State Rep. Alan Austerman, R-Kodiak, has introduced House Bill 181 aimed at collecting a better set of statistics on people working as commercial fishing vessel crewmen.
This is something that's knocked around for quite a while now.
The belief is we don't know enough about crewmen beyond their very sizable raw numbers, as reflected in sales of commercial fishing licenses.
Crewmen tend to be a transient and disorganized workforce, and thus potentially at risk when major changes in fishery management come about.
The prime example is "crab rationalization," the 2005 conversion of the Bering Sea and Aleutian Islands king and Tanner crab fisheries to catch shares.
Because the shares could be leased or sold, the overbuilt fleet underwent a drastic consolidation, eliminating hundreds of crewing jobs practically overnight.
But what exactly is a crew job?
"At present, data to describe the workforce of 20,000 crew members who work in Alaska's fisheries is almost non-existent," Austerman says in this sponsor statement for HB 181. "We cannot determine whether an individual crewmember fished 5 days or 250 in a given year; whether he or she fished in a single salmon fishery or in seven fisheries across five regions of the state; on a single boat or on 10; or whether he or she fished a single year as an adventure, or is a 25-year veteran of the industry."
The bill would generate a lot more information by requiring the Alaska Department of Fish and Game to collect information on crewmen.
The department would give crewmen a "crew activity form" to fill in such particulars as name and address, the name and homeport of each fishing vessel on which the crewman worked, the total number of days he or she was obligated to a boat, and each fishery in which the crewman participated.
Under the bill, the department would annually, before March 1, collect as many activity forms as possible to compile statistics.
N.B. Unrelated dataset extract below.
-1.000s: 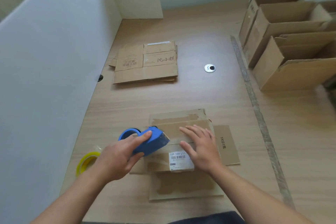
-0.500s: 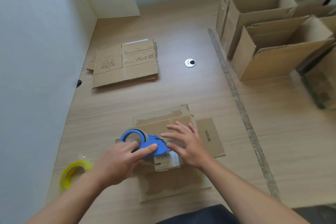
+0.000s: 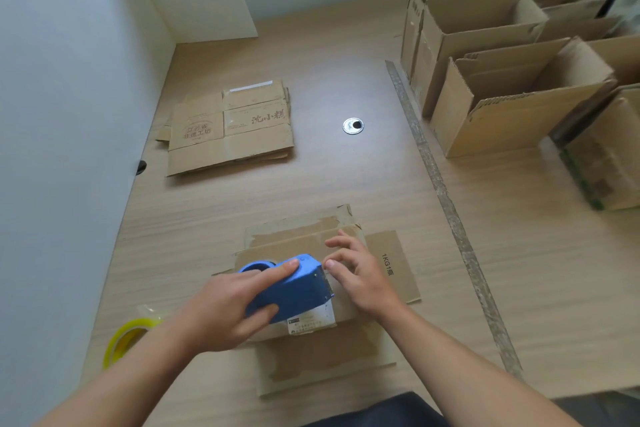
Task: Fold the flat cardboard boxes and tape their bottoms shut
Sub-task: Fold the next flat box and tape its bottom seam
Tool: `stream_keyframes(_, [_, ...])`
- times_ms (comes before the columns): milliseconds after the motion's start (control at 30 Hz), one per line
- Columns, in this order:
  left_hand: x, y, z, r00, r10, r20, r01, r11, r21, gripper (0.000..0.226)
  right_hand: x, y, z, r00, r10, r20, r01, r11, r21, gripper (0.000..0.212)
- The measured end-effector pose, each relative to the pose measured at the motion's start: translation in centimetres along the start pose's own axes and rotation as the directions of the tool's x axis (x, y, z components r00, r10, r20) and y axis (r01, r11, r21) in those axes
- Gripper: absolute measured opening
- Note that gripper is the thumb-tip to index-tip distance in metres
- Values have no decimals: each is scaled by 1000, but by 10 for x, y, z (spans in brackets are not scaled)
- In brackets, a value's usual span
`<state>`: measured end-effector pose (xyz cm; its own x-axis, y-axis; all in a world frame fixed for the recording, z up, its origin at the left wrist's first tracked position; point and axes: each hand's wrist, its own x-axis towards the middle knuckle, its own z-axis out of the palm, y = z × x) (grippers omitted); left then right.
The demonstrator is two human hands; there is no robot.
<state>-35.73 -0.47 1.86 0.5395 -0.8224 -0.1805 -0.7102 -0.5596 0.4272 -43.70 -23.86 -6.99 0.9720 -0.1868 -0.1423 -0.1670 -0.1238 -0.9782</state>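
Tape is kept in reserve as a yellowish tape roll (image 3: pixel 128 340) at the near left of the wooden table (image 3: pixel 346 184), well apart from the work. Just to its right, the left hand (image 3: pixel 221 312) is clamped round the blue tape dispenser (image 3: pixel 291 288). The forefinger is laid along its top, presumably so that the toothed end can be steered and pressed down. At the far left centre, a stack of flat cardboard boxes (image 3: pixel 228 128) is set aside for later folding. The dispenser is held over the white-labelled cardboard box (image 3: pixel 301 239) at the near centre, its toothed end turned right toward the flaps. The box thus lies under and to the right of the grip, not within it. The right hand (image 3: pixel 363 274) is laid on the flaps just beside that toothed end, fingers spread and lightly bent with nothing held, apparently to keep the flaps down for taping. At the far right, folded open boxes (image 3: pixel 502 107) are lined up out of the way.
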Motion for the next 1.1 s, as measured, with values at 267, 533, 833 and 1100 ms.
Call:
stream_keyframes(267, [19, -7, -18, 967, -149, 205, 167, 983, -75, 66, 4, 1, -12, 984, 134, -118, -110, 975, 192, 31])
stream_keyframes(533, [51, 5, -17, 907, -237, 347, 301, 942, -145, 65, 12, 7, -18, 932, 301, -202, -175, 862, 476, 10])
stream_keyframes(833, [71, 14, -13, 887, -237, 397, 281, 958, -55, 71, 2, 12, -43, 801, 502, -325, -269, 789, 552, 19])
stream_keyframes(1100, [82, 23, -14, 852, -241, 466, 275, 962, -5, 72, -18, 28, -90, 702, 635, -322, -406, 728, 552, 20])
The names of crewmen and vessels would be kept confidential.
The data would help state and federal decision makers avoid "deleterious impacts" on a large labor force when implementing new regulations, Austerman says.
Looking at the bill, its weaknesses are pretty obvious. Filling out the forms would be voluntary, and would require diligence and honesty.
Still, any new information could be useful. And HB 181, if it becomes law, would sunset in 2016, giving legislators a chance to review its effectiveness after five years.
The bill is scheduled for a hearing at 5 p.m. Tuesday before the House Special Committee on Fisheries.